== Task to complete ==
Every line from the one with "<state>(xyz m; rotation" to the final line of the listing below should be repeated exactly, and only those.

== Supplied data ==

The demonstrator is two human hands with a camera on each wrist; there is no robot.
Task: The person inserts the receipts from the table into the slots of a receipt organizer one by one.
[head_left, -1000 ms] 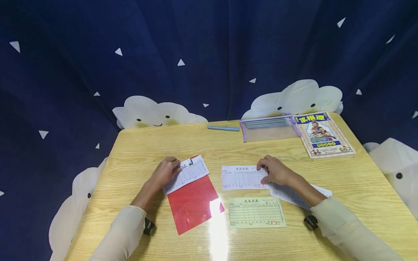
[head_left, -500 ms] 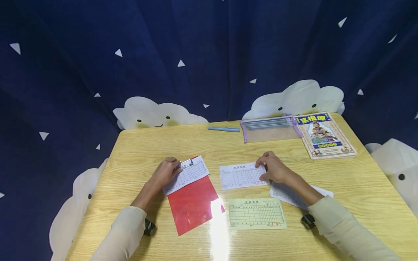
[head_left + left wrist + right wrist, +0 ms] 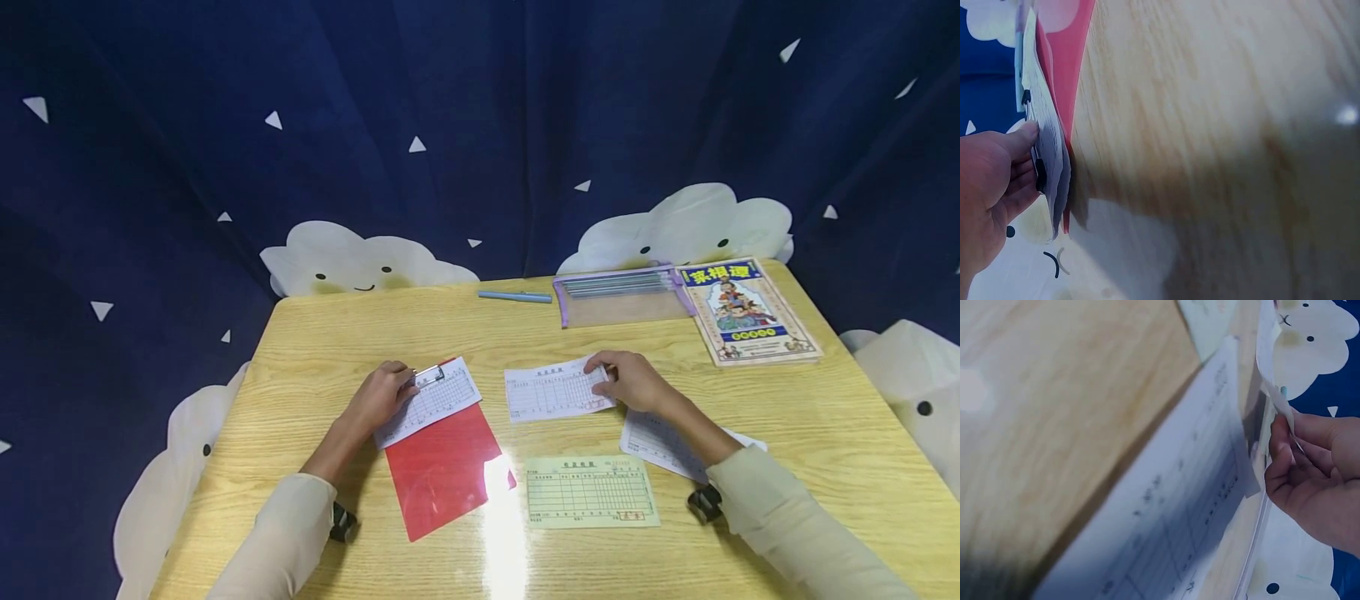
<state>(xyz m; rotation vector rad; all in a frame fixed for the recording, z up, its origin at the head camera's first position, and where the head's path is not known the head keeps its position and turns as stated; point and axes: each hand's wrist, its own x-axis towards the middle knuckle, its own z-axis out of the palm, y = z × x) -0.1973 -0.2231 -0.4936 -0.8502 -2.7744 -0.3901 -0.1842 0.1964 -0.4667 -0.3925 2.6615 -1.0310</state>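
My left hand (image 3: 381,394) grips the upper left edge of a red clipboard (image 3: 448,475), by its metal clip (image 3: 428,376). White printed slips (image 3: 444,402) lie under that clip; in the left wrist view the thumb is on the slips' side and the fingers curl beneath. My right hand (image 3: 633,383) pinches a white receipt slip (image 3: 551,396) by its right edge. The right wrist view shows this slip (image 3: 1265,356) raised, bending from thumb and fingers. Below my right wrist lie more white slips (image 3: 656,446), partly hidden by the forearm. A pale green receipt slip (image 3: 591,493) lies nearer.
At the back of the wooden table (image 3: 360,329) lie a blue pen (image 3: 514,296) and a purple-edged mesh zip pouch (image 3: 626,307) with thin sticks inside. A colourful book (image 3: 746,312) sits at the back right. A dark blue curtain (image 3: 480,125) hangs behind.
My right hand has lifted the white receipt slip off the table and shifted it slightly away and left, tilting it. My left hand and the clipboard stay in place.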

== Output of the exercise ==
<state>(xyz m; rotation vector rad; all in a frame fixed for the recording, z up, its origin at the head camera's first position, and where the head's path is not known the head keeps its position and turns as stated; point and axes: each hand's wrist, its own x-axis towards the middle knuckle, its own z-axis out of the palm, y = z × x) -0.1973 -0.2231 -0.4936 -0.8502 -2.7744 -0.3901 -0.1842 0.1964 -0.4667 -0.3925 2.6615 -1.0310</state>
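My left hand (image 3: 381,394) grips the upper left edge of a red clipboard (image 3: 448,475), by its metal clip (image 3: 428,376). White printed slips (image 3: 444,402) lie under that clip; in the left wrist view the thumb is on the slips' side and the fingers curl beneath. My right hand (image 3: 633,383) pinches a white receipt slip (image 3: 551,396) by its right edge. The right wrist view shows this slip (image 3: 1265,356) raised, bending from thumb and fingers. Below my right wrist lie more white slips (image 3: 656,446), partly hidden by the forearm. A pale green receipt slip (image 3: 591,493) lies nearer.
At the back of the wooden table (image 3: 360,329) lie a blue pen (image 3: 514,296) and a purple-edged mesh zip pouch (image 3: 626,307) with thin sticks inside. A colourful book (image 3: 746,312) sits at the back right. A dark blue curtain (image 3: 480,125) hangs behind.
My right hand has lifted the white receipt slip off the table and shifted it slightly away and left, tilting it. My left hand and the clipboard stay in place.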

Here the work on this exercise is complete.